In the second part of the experiment, the order was changed. The study participants learned another new dance phrase, but this time they first received spoken instructions. They were allowed to hear these instructions up to five times and do a quick practice before performing. Afterwards they were allowed to watch a dancer demonstrating the phrase on video. The video was only shown to the dancers twice before they were asked to perform the dance again.
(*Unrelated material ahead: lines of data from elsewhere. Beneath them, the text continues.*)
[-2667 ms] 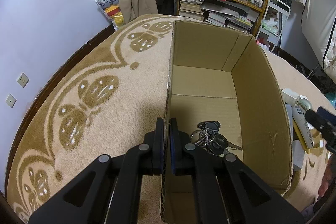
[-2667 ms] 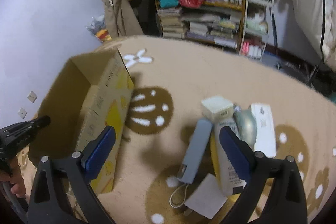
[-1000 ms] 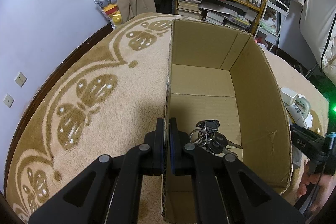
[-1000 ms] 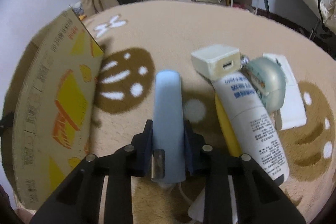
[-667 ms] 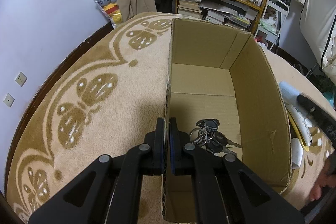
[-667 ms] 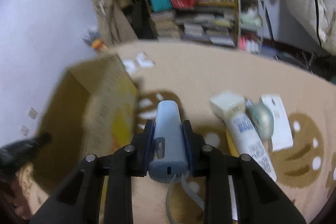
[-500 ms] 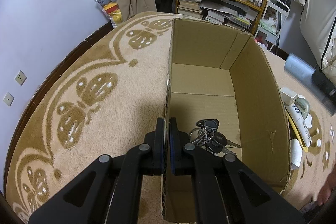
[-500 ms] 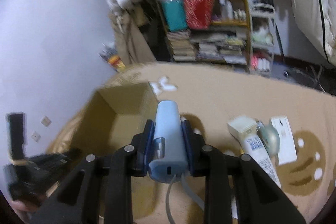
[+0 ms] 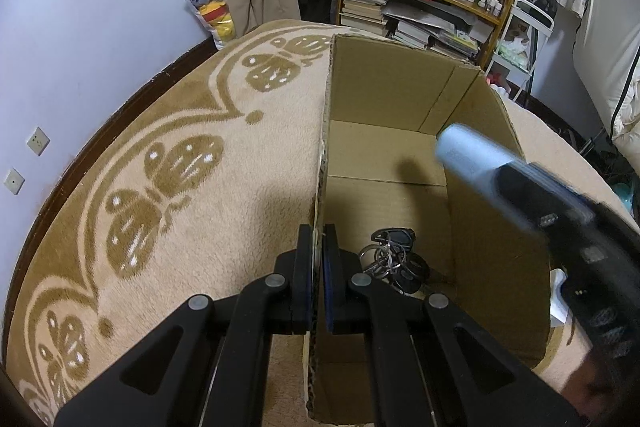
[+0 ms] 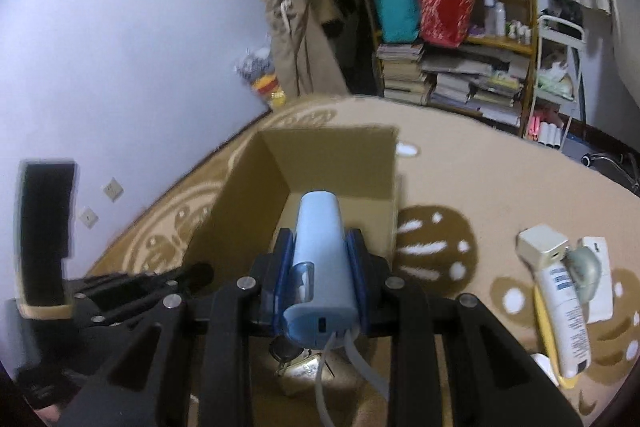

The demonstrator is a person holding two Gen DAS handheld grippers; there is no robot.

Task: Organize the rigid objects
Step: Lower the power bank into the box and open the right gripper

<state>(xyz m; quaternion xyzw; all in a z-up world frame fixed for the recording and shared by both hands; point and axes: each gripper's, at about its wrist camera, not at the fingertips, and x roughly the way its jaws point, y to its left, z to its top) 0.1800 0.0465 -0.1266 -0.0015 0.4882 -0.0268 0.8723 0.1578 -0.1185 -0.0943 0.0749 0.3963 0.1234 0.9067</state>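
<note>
Left gripper [image 9: 318, 279]: fingers closed on the near wall of the cardboard box [image 9: 400, 99], lower centre of frame. Right gripper [image 10: 320, 267]: fingers gripping a light-blue power bank [image 10: 320, 267], held over the open box, centre frame. Keys [image 9: 394, 259] lie on the box floor. White tube [image 10: 562, 319] rests on the carpet [image 9: 180, 147], lower right.

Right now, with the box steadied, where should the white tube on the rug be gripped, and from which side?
Grip the white tube across its mid-body, coming from above: it lies flat and long on the rug, pressed against the white charger block and other items, so only its top is free.
</note>
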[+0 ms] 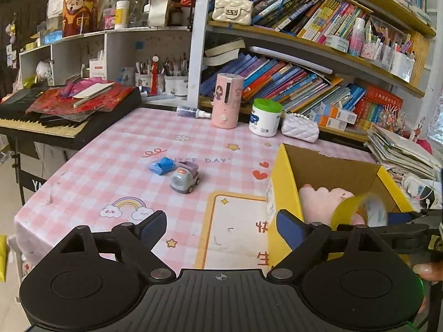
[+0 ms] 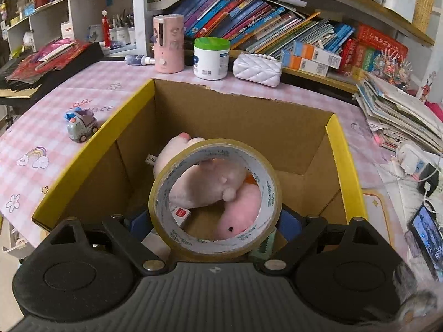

Ten days after the experiment in Bielefeld – the dance students had long returned to Dresden – they were suddenly requested, without any prior warning, to perform both of the dance sequences they had learned. “We wanted to know how well they could retain a pattern of dance movements over the long term,” explains Dr. Bläsing. This performance was also recorded on video. In their evaluation of the video recordings, the researchers checked how thoroughly the dancer performed each respective phrase. The result: when a dancer learned the set of movements first by sight, later, they were better able to reproduce the dance phrase than if they had initially been taught the dance by listening to spoken instructions. “Thus, learning by visual observation actually works better than learning by mere spoken instruction,” says Bettina Bläsing.
Using these video recordings, the researchers also investigated the question of how the modality in which the dance phrase is taught may influence how “cleanly” the dance is performed. To test this, two dance instructors watched the videos taken of the dancers and evaluated how well the performances matched the model phrases. “Here it became apparent that students learned better from the visual model,” explains Bläsing.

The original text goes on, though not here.